Pour les entreprises en grande difficulté financière, le gouvernement soumet la faculté d’une demande de remise d’impôts directs, mais c’est sans préciser que l’administration fiscale a toujours eu la possibilité d’offrir ce type de remise lorsque les difficultés d’une entreprise étaient justifiées. En d’autres termes, les professionnels ont été forcés par la politique du gouvernement à cesser leur activité pour se confiner, provoquant de facto l’arrêt de leurs recettes. Mais dans sa grande mansuétude, le gouvernement propose, d’une part, de reporter, et non d’effacer, les échéances fiscales correspondant aux périodes d’inactivité forcée pour lesquelles les recettes, elles, ne seront jamais compensées et d’autre part, des solutions présentées comme exceptionnelles sont avancées alors qu’elles ont toujours existé.

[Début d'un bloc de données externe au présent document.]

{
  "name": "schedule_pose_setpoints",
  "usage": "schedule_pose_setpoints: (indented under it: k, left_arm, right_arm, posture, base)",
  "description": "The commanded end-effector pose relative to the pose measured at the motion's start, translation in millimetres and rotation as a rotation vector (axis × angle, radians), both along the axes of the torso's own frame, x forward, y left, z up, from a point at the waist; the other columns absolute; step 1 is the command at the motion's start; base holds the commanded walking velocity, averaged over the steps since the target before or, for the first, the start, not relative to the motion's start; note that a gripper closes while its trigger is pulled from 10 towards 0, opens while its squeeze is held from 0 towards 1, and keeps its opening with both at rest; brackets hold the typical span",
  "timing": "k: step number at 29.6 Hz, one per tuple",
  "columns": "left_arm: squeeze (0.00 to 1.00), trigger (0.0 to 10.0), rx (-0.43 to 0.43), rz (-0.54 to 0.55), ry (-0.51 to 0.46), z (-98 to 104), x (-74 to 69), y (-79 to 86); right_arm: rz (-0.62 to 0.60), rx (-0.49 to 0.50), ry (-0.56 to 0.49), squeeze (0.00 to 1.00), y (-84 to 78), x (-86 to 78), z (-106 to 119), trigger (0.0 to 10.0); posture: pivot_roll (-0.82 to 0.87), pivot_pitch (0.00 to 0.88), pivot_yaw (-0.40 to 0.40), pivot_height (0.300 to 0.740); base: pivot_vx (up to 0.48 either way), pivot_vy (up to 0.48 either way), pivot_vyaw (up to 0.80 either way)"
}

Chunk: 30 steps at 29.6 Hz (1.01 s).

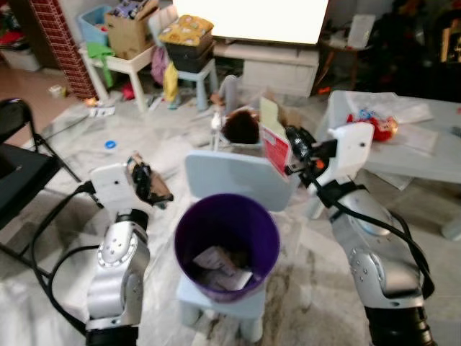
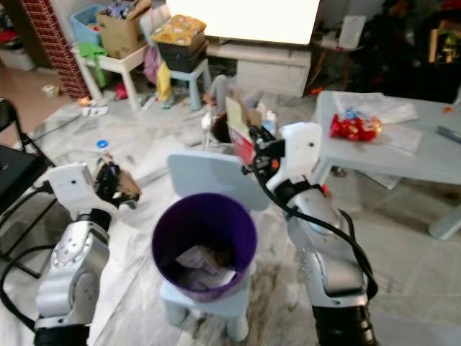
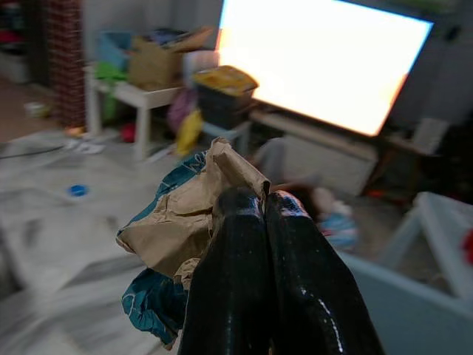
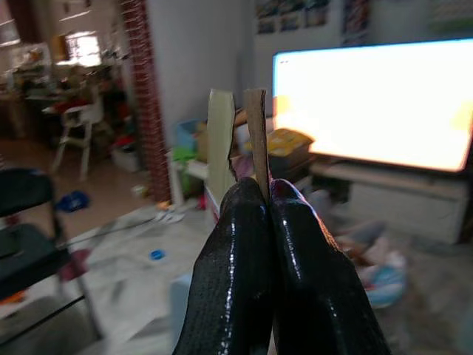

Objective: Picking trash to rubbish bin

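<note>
With both claws clamped on trash, left claw point(image 1: 153, 189) gripping crumpled paper point(image 3: 185, 222), right claw point(image 1: 288, 155) pinching what looks like flattened cardboard point(image 1: 274, 140), each must swing over the purple bin point(image 1: 227, 245) and release.

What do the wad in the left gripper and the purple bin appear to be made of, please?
Wad: crumpled brown paper, matte and creased, with a teal printed layer, possibly a wrapper. Purple bin: probably moulded plastic, going by its smooth, uniform wall with a slight sheen.
</note>
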<state>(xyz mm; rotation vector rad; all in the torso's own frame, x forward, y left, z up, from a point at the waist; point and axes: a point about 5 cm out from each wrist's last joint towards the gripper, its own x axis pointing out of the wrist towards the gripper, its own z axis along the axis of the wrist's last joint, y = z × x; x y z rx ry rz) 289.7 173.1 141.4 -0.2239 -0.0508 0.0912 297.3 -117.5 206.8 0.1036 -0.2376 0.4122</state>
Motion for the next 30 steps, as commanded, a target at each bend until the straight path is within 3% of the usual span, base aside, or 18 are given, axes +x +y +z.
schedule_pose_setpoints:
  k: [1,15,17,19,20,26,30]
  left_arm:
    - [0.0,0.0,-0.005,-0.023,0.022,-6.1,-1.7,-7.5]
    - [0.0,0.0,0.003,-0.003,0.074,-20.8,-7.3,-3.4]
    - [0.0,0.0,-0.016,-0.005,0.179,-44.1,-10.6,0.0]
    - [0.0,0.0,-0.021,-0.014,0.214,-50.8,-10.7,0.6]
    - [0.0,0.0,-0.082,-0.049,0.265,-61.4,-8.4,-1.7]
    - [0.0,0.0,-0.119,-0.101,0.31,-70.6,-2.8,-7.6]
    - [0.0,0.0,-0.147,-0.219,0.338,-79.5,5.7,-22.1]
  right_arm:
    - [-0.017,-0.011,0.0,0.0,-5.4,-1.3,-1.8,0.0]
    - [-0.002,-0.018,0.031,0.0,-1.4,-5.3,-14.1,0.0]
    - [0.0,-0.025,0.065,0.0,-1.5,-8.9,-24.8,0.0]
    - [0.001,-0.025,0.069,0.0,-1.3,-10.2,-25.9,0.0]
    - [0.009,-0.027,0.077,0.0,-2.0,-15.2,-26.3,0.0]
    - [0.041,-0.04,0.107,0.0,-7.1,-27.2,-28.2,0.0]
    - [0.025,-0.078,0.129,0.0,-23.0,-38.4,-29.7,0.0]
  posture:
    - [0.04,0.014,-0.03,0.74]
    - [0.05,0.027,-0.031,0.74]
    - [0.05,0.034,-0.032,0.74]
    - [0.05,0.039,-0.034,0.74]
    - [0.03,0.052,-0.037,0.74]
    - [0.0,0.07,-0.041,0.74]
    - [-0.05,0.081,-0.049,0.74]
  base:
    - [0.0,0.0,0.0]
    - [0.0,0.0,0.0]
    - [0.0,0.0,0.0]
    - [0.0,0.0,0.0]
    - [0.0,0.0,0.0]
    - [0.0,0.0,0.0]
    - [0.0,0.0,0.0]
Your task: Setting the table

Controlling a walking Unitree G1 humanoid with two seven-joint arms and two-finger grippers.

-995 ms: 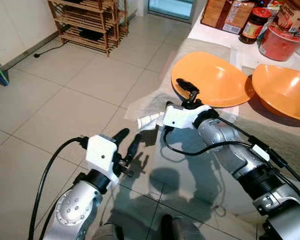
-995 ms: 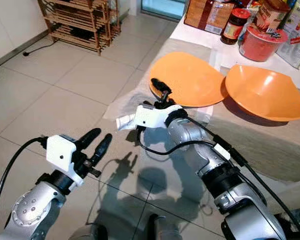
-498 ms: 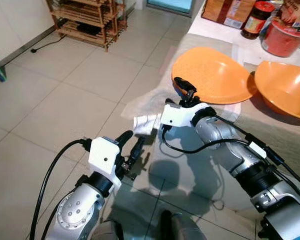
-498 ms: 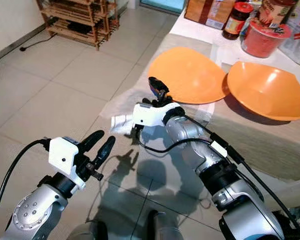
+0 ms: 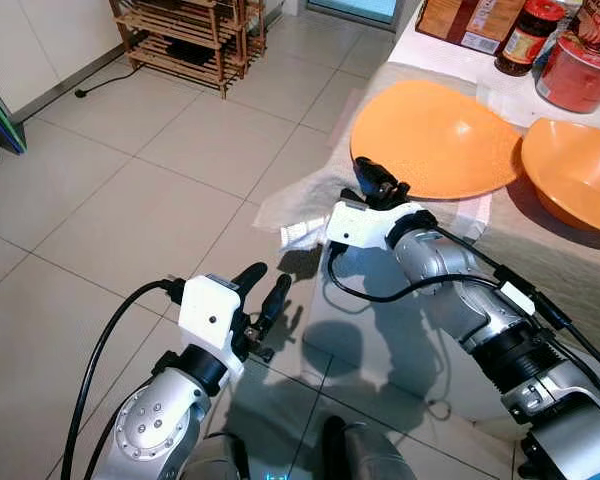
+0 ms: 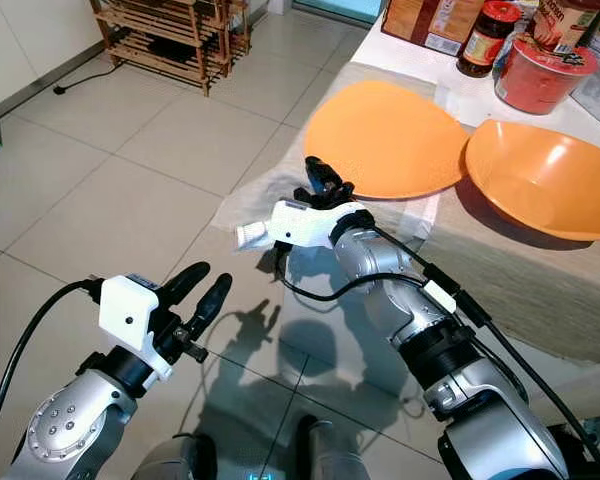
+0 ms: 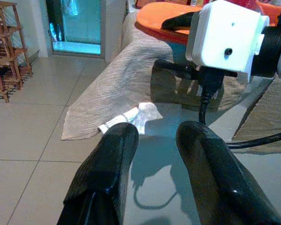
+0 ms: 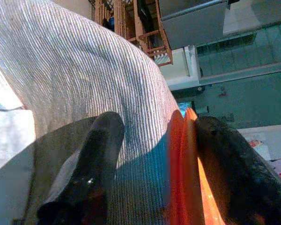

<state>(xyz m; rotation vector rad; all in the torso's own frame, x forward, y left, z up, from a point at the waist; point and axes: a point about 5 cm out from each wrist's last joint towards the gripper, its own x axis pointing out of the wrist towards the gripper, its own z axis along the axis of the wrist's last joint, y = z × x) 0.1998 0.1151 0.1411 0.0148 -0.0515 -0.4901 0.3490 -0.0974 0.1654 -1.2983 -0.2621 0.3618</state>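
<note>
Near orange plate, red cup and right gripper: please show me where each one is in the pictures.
near orange plate [image 5: 435, 140], left eye view, centre of its surface.
red cup [image 6: 540, 78], right eye view, its side wall.
right gripper [image 5: 375, 183], left eye view, between its fingertips.

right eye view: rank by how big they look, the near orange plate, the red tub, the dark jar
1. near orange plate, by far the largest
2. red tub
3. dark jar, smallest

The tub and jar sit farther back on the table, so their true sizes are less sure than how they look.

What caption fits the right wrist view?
Right tool open astride the orange plate rim, above the striped tablecloth.
</note>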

Renoncement des loyers commerciaux

Pour inciter les bailleurs à renoncer à leurs loyers commerciaux, permettant dans le même temps aux entreprises locataires de limiter leur endettement, le gouvernement a fait voter une mesure fiscale temporaire relative aux abandons de créances pour que les bailleurs soient plus enclins à renoncer à toucher leurs loyers, et ce, jusqu’au 31 décembre 2020. L’abandon de créance correspond fiscalement à la renonciation par une entreprise à exercer les droits que lui confère l’existence d’une créance, et cela est très encadré par l’administration fiscale pour éviter les abus. Cette dernière allant même jusqu’à imposer des loyers « abandonnés », c’est-à-dire jamais encaissés, lorsqu’elle estime que cet abandon n’est pas justifié.
Cependant, la logique d’un bailleur est toujours d’encaisser des loyers et seuls les cas de fraudes sophistiquées utilisent les abandons de créance comme un outil de défiscalisation. Par conséquent, des loyers impayés en raison d’un locataire indélicat ou en difficulté financière, comme cela pourrait être envisagé en raison du confinement, ne sont jamais imposables.
Ce n’est donc, encore une fois, pas réellement un cadeau fiscal que fait le gouvernement. Il existe tout de même un petit avantage au renoncement des loyers commerciaux pour les bailleurs. Ces derniers, qui acceptent de réduire leurs recettes locatives au nom de la solidarité nationale, pourront tout de même déduire toutes les charges afférentes à leurs loyers abandonnés. Normalement, la réglementation fiscale ne permet pas de déduire les charges de locaux commerciaux si ces derniers ne génèrent pas de revenus. Cependant, le bénéfice de cette mesure n’est pas automatique et plusieurs conditions doivent être remplies. Le locataire doit être une entreprise, ce qui induit que cette mesure ne bénéficie pas aux particuliers qui ne sont pas sous forme de société.
Aussi, le bailleur et le locataire ne doivent pas être des entreprises liées au sens de l’article 39, 12° du Code général des impôts.
De plus, lorsque l’entreprise du locataire est exploitée par un ascendant, un descendant ou un membre du foyer fiscal du bailleur personne physique, le bénéfice de cette mesure est subordonné à ce que le bailleur puisse justifier par tous moyens les difficultés de trésorerie du locataire.

Il conviendra donc de constater que les mesures d’accompagnement du gouvernement ressemblent principalement à de la publicité sur des dispositifs déjà existants plutôt qu’un réel allègement fiscal.

Au regard des milliards dépensés actuellement par le gouvernement, il est difficile de concevoir davantage pour les entreprises que de leur permettre de « reculer pour mieux sauter » le paiement de leurs impôts, tout en espérant, sans beaucoup de conviction, que la fiscalité n’explose pas très prochainement.